| What the task asks |
Only some lines are wanted. Transcribe, exactly, the lines below from the line with "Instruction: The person" up to and including the line with "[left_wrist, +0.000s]".

Dataset entries:
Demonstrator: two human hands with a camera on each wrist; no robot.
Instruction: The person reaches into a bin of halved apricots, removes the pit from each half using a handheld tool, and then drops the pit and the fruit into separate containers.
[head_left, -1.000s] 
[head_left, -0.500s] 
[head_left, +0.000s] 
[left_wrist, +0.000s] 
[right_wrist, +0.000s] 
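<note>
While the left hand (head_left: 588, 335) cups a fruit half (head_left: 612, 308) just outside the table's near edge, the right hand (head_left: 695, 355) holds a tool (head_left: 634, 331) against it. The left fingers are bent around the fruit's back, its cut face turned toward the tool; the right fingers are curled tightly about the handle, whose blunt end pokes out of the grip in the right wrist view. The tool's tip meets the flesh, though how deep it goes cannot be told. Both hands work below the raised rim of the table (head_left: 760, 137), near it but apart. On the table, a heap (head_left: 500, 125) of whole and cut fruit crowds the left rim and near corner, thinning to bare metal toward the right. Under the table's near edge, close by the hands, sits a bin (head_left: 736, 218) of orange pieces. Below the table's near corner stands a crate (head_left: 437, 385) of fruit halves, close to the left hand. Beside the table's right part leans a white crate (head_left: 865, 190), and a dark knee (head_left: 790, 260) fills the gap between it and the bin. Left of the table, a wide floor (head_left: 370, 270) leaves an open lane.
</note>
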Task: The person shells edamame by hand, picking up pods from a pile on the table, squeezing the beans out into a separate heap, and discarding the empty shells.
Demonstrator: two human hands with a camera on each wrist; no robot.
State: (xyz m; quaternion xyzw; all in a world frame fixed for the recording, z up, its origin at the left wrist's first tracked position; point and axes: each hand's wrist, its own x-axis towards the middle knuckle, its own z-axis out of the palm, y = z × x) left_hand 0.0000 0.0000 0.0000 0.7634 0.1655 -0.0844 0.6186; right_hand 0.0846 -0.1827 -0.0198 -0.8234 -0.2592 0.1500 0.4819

| Task output |
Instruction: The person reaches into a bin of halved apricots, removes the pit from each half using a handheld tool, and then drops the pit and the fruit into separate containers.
[head_left, -1.000s] 
[head_left, -0.500s] 
[head_left, +0.000s] 
[left_wrist, +0.000s] 

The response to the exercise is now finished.